Records excerpted from a collection:
>>>>>

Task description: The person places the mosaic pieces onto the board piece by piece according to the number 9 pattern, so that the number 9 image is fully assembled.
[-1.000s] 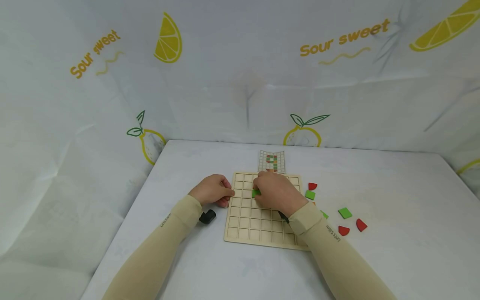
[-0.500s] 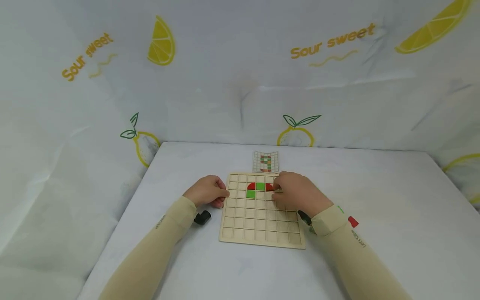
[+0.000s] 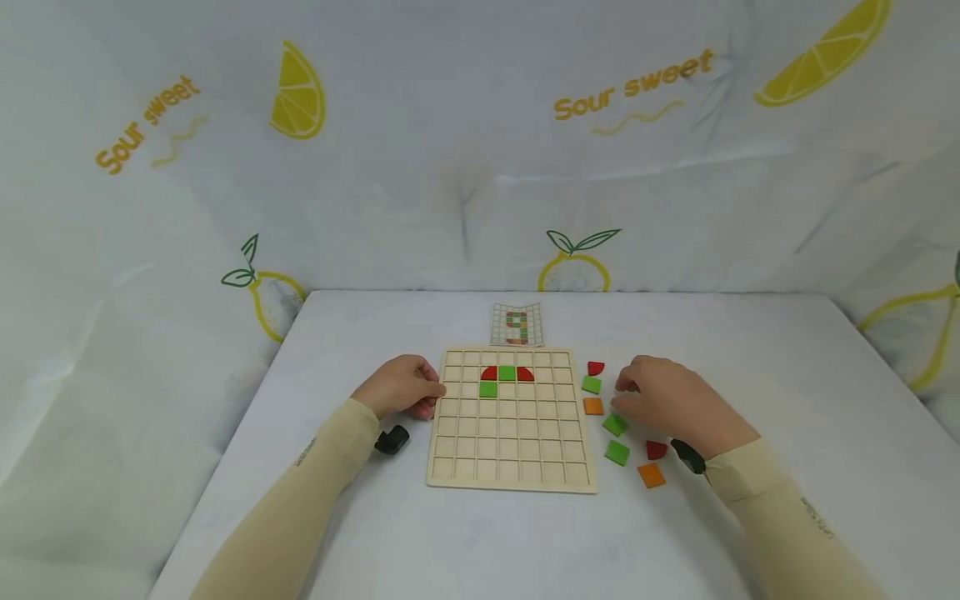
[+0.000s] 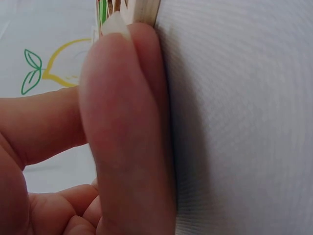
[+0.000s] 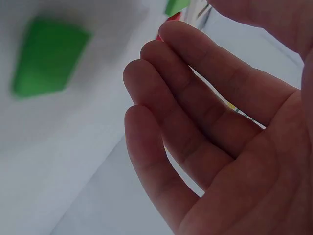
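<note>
A wooden grid board lies flat on the table. Set in its upper cells are a red quarter-round tile, a green square tile, another red quarter-round tile and a lower green tile. At the board's left edge, my left hand pinches the rim; the left wrist view shows its thumb against the wood. My right hand hovers over loose tiles right of the board. Its fingers are relaxed and slightly bent, holding nothing. Near its fingertips lies a green tile.
Behind the board lies a pattern card with a coloured grid figure. Loose tiles on the right include an orange square, a red quarter-round and another orange square. A white printed cloth hangs behind the table.
My right hand put a red quarter-round tile in the top row, right of the green one, then let go and moved right to the loose tiles. My left hand stayed at the board's edge.
</note>
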`<state>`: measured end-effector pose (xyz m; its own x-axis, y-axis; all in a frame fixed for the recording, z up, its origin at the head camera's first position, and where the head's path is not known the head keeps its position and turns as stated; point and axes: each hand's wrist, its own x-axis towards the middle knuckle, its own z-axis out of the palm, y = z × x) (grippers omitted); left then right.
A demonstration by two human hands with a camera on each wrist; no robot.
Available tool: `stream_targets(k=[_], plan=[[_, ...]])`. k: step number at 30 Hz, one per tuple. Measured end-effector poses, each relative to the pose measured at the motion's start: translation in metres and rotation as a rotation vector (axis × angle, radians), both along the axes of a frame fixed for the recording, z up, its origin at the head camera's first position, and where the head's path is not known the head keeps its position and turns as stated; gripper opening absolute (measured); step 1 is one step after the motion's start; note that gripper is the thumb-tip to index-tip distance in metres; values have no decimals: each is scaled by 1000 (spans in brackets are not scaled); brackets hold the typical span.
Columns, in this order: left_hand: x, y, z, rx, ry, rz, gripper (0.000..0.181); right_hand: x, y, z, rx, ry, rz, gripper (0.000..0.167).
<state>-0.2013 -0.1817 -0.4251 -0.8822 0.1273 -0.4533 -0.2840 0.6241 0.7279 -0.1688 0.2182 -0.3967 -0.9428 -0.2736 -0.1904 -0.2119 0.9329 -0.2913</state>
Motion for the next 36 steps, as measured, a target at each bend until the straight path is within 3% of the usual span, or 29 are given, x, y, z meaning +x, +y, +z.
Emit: stream_targets(k=[9,19,36], plan=[[0,0,0,-10,-4,13,23,14,34,-5,-10,-50,-71,32],[0,0,-1,1,6,0,20,21,51,-8,33,27,-56,37],[2,0,1,34,15,-6,20,16,54,-11,41,26,-67,23]])
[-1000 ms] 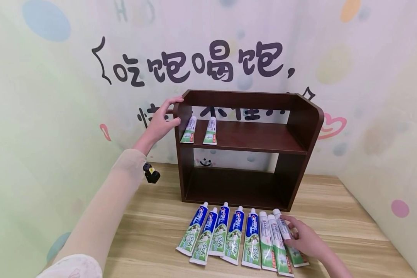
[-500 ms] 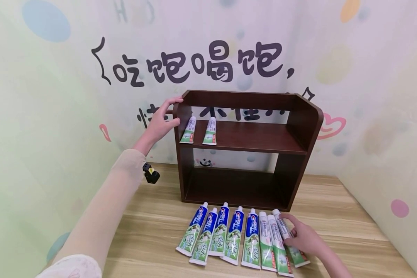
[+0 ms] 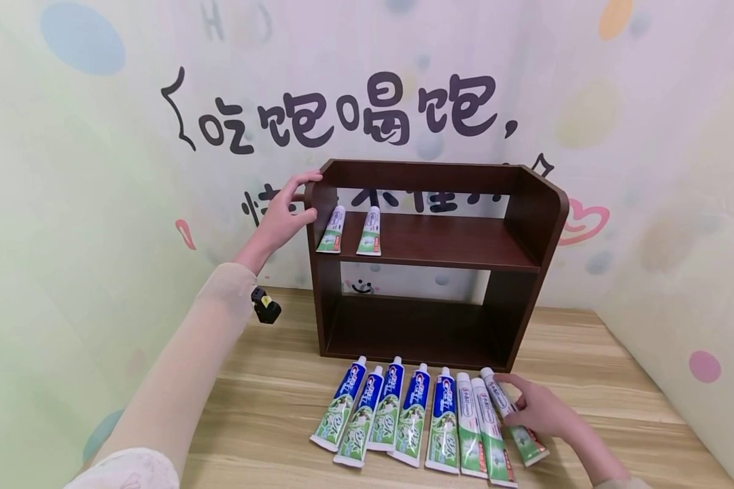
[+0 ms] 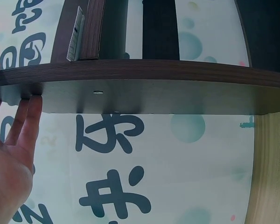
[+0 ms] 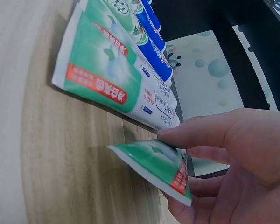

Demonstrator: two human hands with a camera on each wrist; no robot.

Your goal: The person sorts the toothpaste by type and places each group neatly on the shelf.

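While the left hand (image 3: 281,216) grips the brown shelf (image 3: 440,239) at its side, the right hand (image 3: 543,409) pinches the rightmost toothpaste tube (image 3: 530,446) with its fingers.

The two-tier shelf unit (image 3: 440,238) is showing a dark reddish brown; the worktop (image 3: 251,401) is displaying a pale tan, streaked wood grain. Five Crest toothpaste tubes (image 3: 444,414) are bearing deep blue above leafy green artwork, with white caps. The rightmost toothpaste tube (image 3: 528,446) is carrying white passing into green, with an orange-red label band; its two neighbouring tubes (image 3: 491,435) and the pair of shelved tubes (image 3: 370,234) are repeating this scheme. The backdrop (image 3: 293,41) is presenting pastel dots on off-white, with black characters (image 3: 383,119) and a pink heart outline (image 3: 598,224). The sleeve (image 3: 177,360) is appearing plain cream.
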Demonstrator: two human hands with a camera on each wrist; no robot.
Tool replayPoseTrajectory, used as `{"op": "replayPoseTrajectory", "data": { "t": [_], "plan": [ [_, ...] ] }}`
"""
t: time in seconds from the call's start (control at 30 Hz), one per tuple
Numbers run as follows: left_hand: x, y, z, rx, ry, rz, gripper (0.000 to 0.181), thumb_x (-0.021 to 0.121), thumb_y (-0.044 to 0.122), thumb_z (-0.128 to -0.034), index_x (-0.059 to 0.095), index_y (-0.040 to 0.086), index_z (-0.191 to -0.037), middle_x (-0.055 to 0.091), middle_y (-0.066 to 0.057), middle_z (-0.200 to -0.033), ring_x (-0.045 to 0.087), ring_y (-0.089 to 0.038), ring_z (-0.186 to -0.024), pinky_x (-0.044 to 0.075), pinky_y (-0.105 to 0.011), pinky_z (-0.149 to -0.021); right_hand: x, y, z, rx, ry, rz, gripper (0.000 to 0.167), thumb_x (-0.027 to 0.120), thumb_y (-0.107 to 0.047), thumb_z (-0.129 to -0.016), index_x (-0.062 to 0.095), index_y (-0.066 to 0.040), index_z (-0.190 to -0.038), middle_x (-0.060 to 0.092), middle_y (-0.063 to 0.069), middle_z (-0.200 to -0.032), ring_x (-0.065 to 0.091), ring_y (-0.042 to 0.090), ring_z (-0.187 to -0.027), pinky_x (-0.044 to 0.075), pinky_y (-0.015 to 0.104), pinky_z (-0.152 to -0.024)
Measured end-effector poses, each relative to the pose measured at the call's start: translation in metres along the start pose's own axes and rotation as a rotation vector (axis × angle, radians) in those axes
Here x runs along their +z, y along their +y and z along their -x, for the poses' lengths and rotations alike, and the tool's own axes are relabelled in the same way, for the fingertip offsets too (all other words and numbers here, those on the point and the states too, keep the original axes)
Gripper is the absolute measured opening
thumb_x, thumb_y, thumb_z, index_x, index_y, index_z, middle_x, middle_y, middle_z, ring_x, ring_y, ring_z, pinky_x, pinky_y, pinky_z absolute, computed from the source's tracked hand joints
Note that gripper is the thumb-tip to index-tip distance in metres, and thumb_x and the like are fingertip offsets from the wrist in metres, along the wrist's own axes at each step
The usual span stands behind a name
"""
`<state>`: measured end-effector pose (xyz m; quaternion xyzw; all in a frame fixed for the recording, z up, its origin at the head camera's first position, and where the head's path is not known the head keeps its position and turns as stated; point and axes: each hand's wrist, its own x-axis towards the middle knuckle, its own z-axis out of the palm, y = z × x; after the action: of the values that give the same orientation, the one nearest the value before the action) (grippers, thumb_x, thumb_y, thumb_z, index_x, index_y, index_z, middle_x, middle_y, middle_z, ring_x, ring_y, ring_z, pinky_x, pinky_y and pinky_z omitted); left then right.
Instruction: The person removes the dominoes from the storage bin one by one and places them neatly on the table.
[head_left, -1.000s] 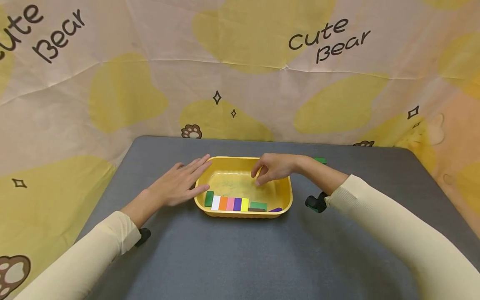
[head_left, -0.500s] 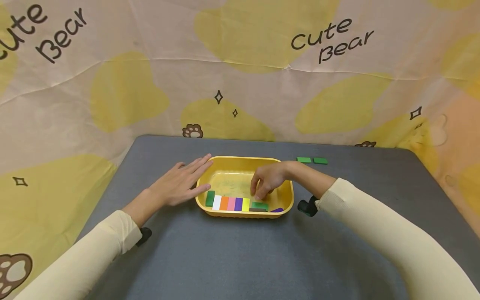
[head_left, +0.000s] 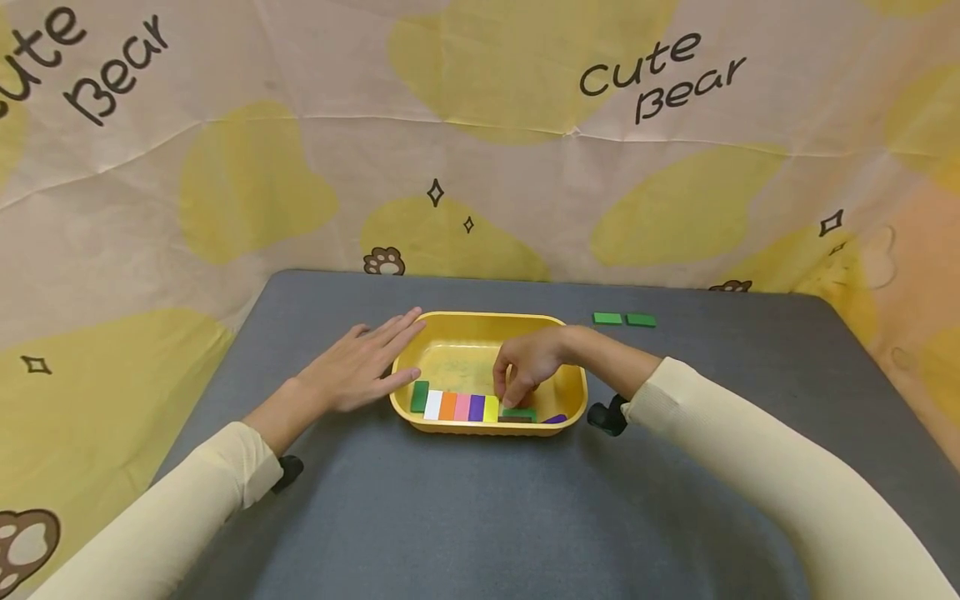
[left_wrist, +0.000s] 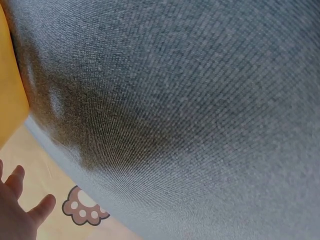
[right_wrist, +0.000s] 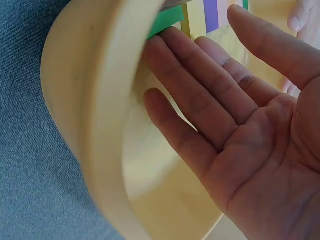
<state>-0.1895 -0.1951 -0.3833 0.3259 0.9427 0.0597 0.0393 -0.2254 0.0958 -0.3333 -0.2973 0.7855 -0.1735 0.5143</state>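
The yellow tray (head_left: 465, 315) holds a row of white, orange, pink, purple and yellow blocks (head_left: 462, 407) along its near side, with a dark green block (head_left: 420, 397) at the left end. My left hand (head_left: 360, 367) lies at the tray's left rim, fingers spread; the left wrist view shows part of this hand (left_wrist: 20, 212). Inside the tray, my right hand (head_left: 531, 360) reaches down. In the right wrist view its fingers (right_wrist: 200, 95) are extended, two tips at a green block (right_wrist: 169, 20), the thumb apart. A brown block (head_left: 514, 419) lies beside that green one.
Two green blocks (head_left: 607, 318) (head_left: 641, 320) lie on the grey table (head_left: 480, 517) behind the tray, to the right. A purple piece (head_left: 555, 419) is in the tray's near right corner. A patterned cloth (head_left: 495, 167) hangs behind the table.
My right hand has moved down and slightly left within the tray, toward the green block, and its forearm no longer covers the two green blocks behind. My left hand has stayed in place.
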Motion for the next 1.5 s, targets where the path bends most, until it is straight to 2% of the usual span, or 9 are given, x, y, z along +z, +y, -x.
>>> {"op": "replayPoseTrajectory", "data": {
  "t": [0.2, 0.37, 0.5, 0.63, 0.83, 1.0, 1.27, 1.5],
  "plan": [
    [0.0, 0.0, 0.001, 0.015, 0.028, -0.002, 0.077, 0.041, 0.056, -0.1011, 0.016, 0.015, -0.161, 0.014, -0.006, -0.167, 0.027, -0.026, -0.148, 0.029, -0.064, -0.108, 0.002, -0.003, -0.002, -0.002, -0.029, -0.017, 0.014, 0.07, -0.013, -0.092, 0.066, -0.003, -0.102, 0.066, 0.006, -0.086, 0.06, 0.02, -0.081, 0.047, 0.025, -0.074],
    [-0.001, 0.001, 0.001, 0.003, 0.009, -0.002, 0.076, 0.041, 0.055, -0.1013, 0.015, 0.015, -0.161, 0.011, -0.004, -0.167, 0.025, -0.025, -0.149, 0.029, -0.063, -0.109, 0.003, -0.002, -0.002, 0.038, -0.045, -0.034, 0.016, 0.07, -0.011, -0.092, 0.064, -0.004, -0.105, 0.067, 0.004, -0.087, 0.061, 0.019, -0.08, 0.049, 0.028, -0.074],
    [-0.003, 0.002, 0.001, -0.007, -0.007, 0.003, 0.076, 0.041, 0.055, -0.1015, 0.013, 0.017, -0.161, 0.008, -0.001, -0.167, 0.023, -0.024, -0.15, 0.028, -0.062, -0.11, 0.003, -0.004, 0.0, 0.076, -0.038, 0.006, 0.015, 0.071, -0.012, -0.091, 0.064, -0.006, -0.103, 0.067, 0.003, -0.091, 0.063, 0.019, -0.083, 0.05, 0.029, -0.078],
    [-0.002, 0.001, 0.001, -0.001, 0.004, 0.008, 0.076, 0.042, 0.055, -0.1014, 0.015, 0.016, -0.161, 0.01, -0.003, -0.167, 0.024, -0.026, -0.149, 0.028, -0.063, -0.109, 0.001, -0.003, 0.004, 0.098, -0.024, 0.064, 0.011, 0.072, -0.01, -0.09, 0.065, -0.005, -0.097, 0.066, 0.002, -0.092, 0.065, 0.015, -0.086, 0.051, 0.03, -0.086],
    [-0.002, 0.001, 0.001, 0.004, 0.002, 0.008, 0.077, 0.038, 0.057, -0.1016, 0.015, 0.015, -0.161, 0.009, -0.003, -0.167, 0.024, -0.025, -0.15, 0.028, -0.063, -0.11, -0.002, 0.0, 0.008, 0.116, -0.022, 0.179, 0.01, 0.075, -0.009, -0.087, 0.067, -0.005, -0.092, 0.065, -0.001, -0.083, 0.058, 0.01, -0.078, 0.048, 0.025, -0.077],
    [-0.002, 0.0, 0.001, -0.001, -0.005, 0.008, 0.076, 0.039, 0.056, -0.1019, 0.013, 0.016, -0.161, 0.008, -0.002, -0.167, 0.023, -0.024, -0.15, 0.027, -0.062, -0.11, -0.003, 0.002, 0.01, 0.137, -0.039, 0.293, 0.011, 0.079, -0.011, -0.084, 0.069, -0.007, -0.09, 0.061, -0.003, -0.084, 0.053, 0.009, -0.077, 0.044, 0.022, -0.069],
    [-0.002, 0.001, 0.002, -0.006, -0.003, 0.012, 0.077, 0.038, 0.058, -0.1015, 0.013, 0.017, -0.161, 0.009, -0.003, -0.167, 0.023, -0.024, -0.15, 0.028, -0.062, -0.11, -0.003, 0.003, 0.011, 0.239, -0.065, 0.326, 0.014, 0.076, 0.0, -0.082, 0.072, -0.006, -0.093, 0.06, -0.002, -0.092, 0.053, 0.012, -0.081, 0.046, 0.022, -0.067],
    [-0.001, 0.001, 0.003, 0.017, 0.033, 0.012, 0.076, 0.043, 0.054, -0.1015, 0.018, 0.014, -0.161, 0.014, -0.006, -0.167, 0.028, -0.026, -0.148, 0.03, -0.064, -0.107, -0.002, 0.002, 0.01, 0.284, -0.033, 0.392, 0.02, 0.071, 0.004, -0.083, 0.072, -0.011, -0.096, 0.055, -0.001, -0.093, 0.046, 0.015, -0.082, 0.039, 0.025, -0.063]
  ]
}}
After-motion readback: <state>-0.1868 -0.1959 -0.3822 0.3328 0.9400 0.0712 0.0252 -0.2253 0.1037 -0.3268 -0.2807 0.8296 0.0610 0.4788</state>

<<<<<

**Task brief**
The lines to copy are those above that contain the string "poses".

**Solution to this exercise**
Available tool: `stream_targets(k=[_], plan=[[_, ...]])`. k: step number at 30 Hz, one per tuple. Measured end-effector poses, each relative to the pose measured at the motion's start: translation in metres and rotation as a rotation vector (axis × angle, radians), both along the axes of a frame fixed for the recording, z up, its origin at the head camera's first position, and where the head's path is not known the head keeps its position and turns as stated; gripper opening absolute (measured); step 1 is one step after the motion's start; note that gripper is the thumb-tip to index-tip distance in metres; values have no decimals: each is scaled by 1000 (spans in brackets are not scaled); brackets hold the typical span.
Measured end-effector poses, each relative to the pose measured at the call's start: translation in metres along the start pose's own axes and rotation as a rotation vector (axis × angle, radians) in those axes
Here x runs along their +z, y along their +y and z along their -x, for the poses' lengths and rotations alike, and the tool's own axes are relabelled in the same way, for the fingertip offsets too (all other words and numbers here, those on the point and the states too, keep the original axes)

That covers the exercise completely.